Knowledge Base - CorpusCraft

KWIC Concordance

What is it?

KWIC (Key Word In Context) is a format for concordance lines that displays a search term centered on the page with its surrounding context. It's one of the most fundamental tools in corpus linguistics.

Use Cases

Examining word usage patterns in authentic contexts
Identifying collocations and co-occurrence patterns
Studying semantic prosody (positive/negative associations)
Analyzing grammatical constructions
Comparing language use across registers or time periods

How to Interpret

When analyzing KWIC lines:

Left context: Words that typically precede your search term
Right context: Words that typically follow your search term
Sorting: Sort by left/right context to reveal patterns
Frequency: Look for recurring patterns across multiple lines

Collocation Analysis

What is it?

Collocation analysis identifies words that frequently co-occur together.
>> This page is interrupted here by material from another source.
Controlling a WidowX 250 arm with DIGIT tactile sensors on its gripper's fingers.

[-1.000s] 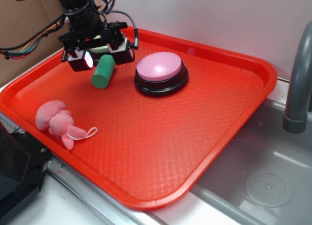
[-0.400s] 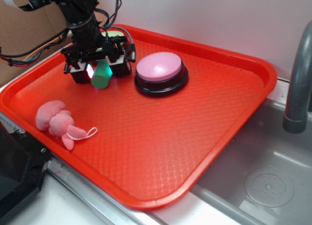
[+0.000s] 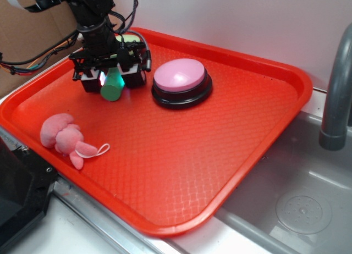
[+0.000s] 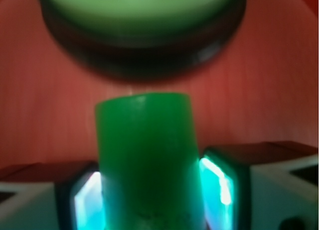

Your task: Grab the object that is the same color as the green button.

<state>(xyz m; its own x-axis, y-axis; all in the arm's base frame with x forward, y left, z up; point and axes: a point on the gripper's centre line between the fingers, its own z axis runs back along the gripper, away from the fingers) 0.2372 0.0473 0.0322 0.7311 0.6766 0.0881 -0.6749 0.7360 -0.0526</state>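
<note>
The red tray (image 3: 236, 127) carries everything. At its far left corner the gripper (image 3: 113, 78) stands low, its fingers (image 4: 222, 182) closed against both sides of the green cylinder (image 4: 147, 160), which lies just before the green button (image 4: 142, 21). The pink button (image 3: 181, 82) sits right of the gripper, the pink plush toy (image 3: 65, 138) at the tray's near left edge.

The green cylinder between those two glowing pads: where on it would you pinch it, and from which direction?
Across its round sides, near the middle, coming straight down from above. The green cylinder lies on the red tray, so its curved flanks face the pads of the gripper, which already straddles it. The green button sits just past its far end, so an end-on approach looks cramped.
</note>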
Statistical measures help distinguish meaningful associations from chance co-occurrence.

Statistical Measures

1. Mutual Information (MI)

Formula:

MI = log₂(O₁₂ / E₁₂)

Where O₁₂ = observed frequency, E₁₂ = expected frequency by chance

Interpretation:

MI ≥ 3: Strong association (word pair occurs 8× more than expected)
MI 0-3: Weak to moderate association
MI < 0: Negative association (words avoid each other)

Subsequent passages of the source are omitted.